* **WORK ORDER**: Pictures stay out; please output the remaining data exactly.

* **DATA BLOCK**:
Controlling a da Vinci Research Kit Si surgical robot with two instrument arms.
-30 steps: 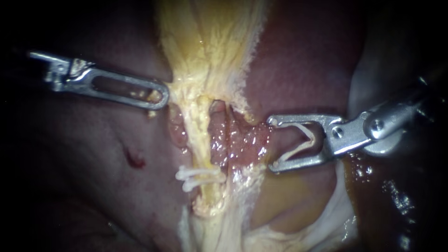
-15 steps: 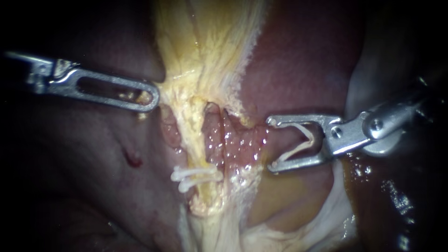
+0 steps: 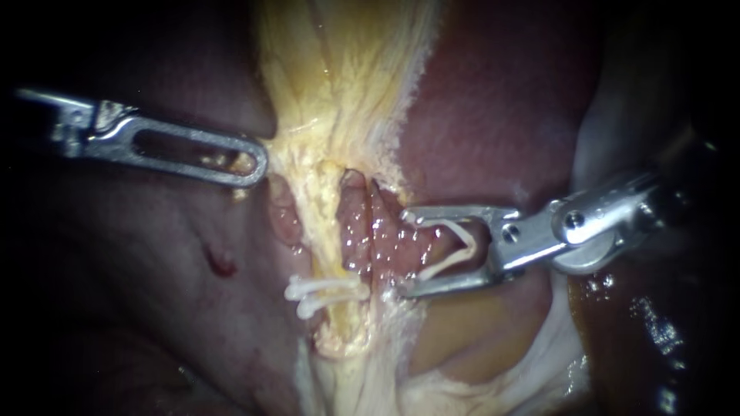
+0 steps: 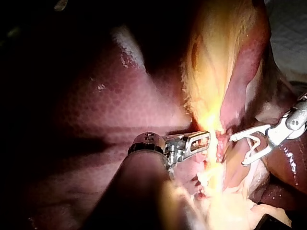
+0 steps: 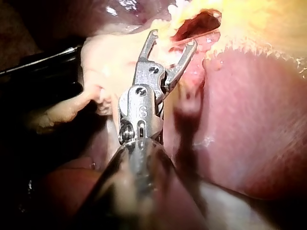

* **OUTPUT FOR THIS EXERCISE**:
Controlling a da Vinci Research Kit Si surgical robot with two instrument arms.
-30 steps: 
-15 steps: 
+0 steps: 
+0 steps: 
+0 steps: 

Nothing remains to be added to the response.